‘Winter Blues’ May be Serious Depression

“I want to just eat and sleep. I feel so down all the time.” This is a common feeling for some who find it a nightmare to survive the winter. Seasonal Affective Disorder (SAD) or “winter blues” is a recurrent form of depression suffered during the fall and winter seasons. When the seasons change with a significant decrease in temperature and daylight, some people tend to eat and sleep more. It appears that some are more sensitive to change in weather, especially to changes in the amount of light, and exhibit an unstable emotional state. These symptoms diminish spontaneously in spring and summer.

The specific cause of SAD remains unknown. It is likely to be multi-factorial. Some researchers have suggested the possibility of a dysfunction in the circadian rhythm or biological clock. Sunlight or bright light inhibits the secretion of melatonin, a hormone secreted from the pineal gland in the brain that regulates the day and night cycle in the human body. Researchers have found patients experiencing SAD have increased secretion of melatonin. Serotonin is a precursor for melatonin, and is implicated in causing major depression.

Genetics, age and location may play roles in seasonal affective disorder. SAD, common in people living in higher latitudes away from the equator, is rarely found in tropical regions.

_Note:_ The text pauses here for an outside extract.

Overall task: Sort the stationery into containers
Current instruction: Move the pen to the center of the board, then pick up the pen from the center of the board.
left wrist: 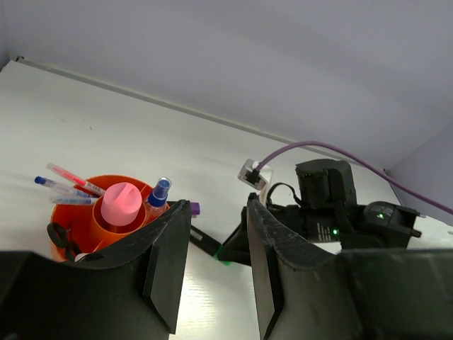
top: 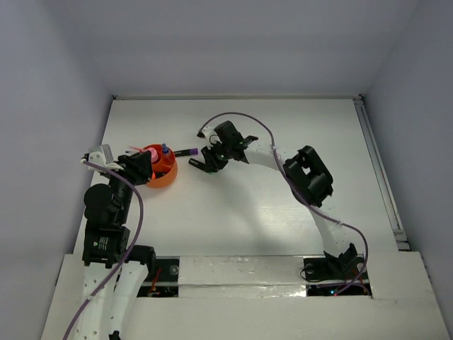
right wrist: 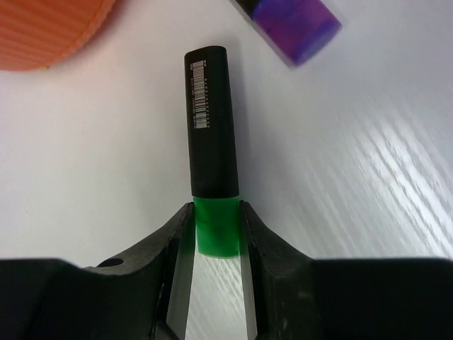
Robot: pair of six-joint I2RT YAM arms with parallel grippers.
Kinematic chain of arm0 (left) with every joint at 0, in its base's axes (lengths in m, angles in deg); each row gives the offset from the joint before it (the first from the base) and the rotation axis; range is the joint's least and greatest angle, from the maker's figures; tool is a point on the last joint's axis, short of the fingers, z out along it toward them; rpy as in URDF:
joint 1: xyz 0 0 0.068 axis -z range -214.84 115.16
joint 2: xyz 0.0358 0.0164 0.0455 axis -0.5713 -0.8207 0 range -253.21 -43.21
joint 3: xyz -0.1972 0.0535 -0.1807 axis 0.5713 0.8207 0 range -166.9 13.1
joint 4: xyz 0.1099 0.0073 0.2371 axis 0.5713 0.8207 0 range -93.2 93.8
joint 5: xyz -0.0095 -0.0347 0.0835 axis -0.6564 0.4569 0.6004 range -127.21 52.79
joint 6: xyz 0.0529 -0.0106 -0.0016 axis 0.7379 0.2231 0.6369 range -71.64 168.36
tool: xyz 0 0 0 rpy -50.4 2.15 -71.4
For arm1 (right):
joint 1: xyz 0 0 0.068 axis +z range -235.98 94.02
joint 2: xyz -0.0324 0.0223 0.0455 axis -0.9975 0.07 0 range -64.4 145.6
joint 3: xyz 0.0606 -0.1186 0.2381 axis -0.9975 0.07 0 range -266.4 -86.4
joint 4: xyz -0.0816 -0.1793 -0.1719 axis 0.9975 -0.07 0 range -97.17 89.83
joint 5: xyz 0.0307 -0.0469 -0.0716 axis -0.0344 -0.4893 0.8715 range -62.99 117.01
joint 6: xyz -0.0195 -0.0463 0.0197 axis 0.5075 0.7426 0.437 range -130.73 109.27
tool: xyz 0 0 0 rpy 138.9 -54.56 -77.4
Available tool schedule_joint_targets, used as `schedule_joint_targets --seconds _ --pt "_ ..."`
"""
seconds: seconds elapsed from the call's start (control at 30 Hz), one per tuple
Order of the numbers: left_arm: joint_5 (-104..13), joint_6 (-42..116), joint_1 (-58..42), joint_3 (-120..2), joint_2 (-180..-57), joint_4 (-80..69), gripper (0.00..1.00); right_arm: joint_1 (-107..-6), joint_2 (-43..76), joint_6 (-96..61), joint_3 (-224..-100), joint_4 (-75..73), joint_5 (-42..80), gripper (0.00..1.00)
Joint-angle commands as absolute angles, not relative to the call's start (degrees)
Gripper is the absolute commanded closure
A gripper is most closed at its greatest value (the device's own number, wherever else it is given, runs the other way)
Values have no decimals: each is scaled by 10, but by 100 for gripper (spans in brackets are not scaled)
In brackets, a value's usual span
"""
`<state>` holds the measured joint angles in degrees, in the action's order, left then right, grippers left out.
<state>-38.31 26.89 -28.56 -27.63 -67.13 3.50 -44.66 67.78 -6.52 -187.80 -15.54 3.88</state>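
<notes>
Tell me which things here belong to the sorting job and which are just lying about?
Job: round orange plastic holder, pink-capped bottle, blue-capped clear bottle, thin pens, green-capped black highlighter, purple-capped highlighter.
Lying about: purple robot cable.

A white table (top: 241, 212) carries a round orange holder (top: 168, 178), standing upright at about nine o'clock from the tabletop's centre. At the holder's two o'clock a purple highlighter (top: 187, 151) lies flat on the bare surface, near the rim but apart from it. At the holder's three o'clock a black-bodied green highlighter (right wrist: 211, 120) appears to rest on the table, though the close view does not settle whether it touches. Its green cap is pinched in the right gripper (right wrist: 216, 221) and its butt end points toward the holder.
</notes>
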Motion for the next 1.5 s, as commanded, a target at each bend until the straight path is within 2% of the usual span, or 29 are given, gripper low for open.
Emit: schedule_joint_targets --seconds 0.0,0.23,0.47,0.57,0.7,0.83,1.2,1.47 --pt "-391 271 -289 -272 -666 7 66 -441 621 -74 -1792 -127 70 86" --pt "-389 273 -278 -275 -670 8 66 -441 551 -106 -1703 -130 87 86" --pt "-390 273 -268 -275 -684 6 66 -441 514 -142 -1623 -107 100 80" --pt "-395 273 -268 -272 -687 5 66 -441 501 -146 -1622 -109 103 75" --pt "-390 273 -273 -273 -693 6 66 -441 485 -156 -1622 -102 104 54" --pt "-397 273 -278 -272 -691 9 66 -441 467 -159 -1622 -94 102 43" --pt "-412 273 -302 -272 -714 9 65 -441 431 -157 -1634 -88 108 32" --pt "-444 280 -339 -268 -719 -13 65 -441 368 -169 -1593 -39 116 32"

The most common symptoms of SAD are:

-Depressed mood that begins in fall or winter
-Hypersomnia — excessive sleeping
-Hyperphagia — increased appetite and overeating
-Carbohydrate craving — especially bread and cookies
-Excessive weight gain
-Difficulty in focusing/concentrating
-Anxiety
-Potential substance abuse – especially with alcohol – and thoughts of suicide in severe cases

Approximately 25 percent of people in the northern latitudes of the United States experience some form of the disorder. The most difficult months seem to be January and February.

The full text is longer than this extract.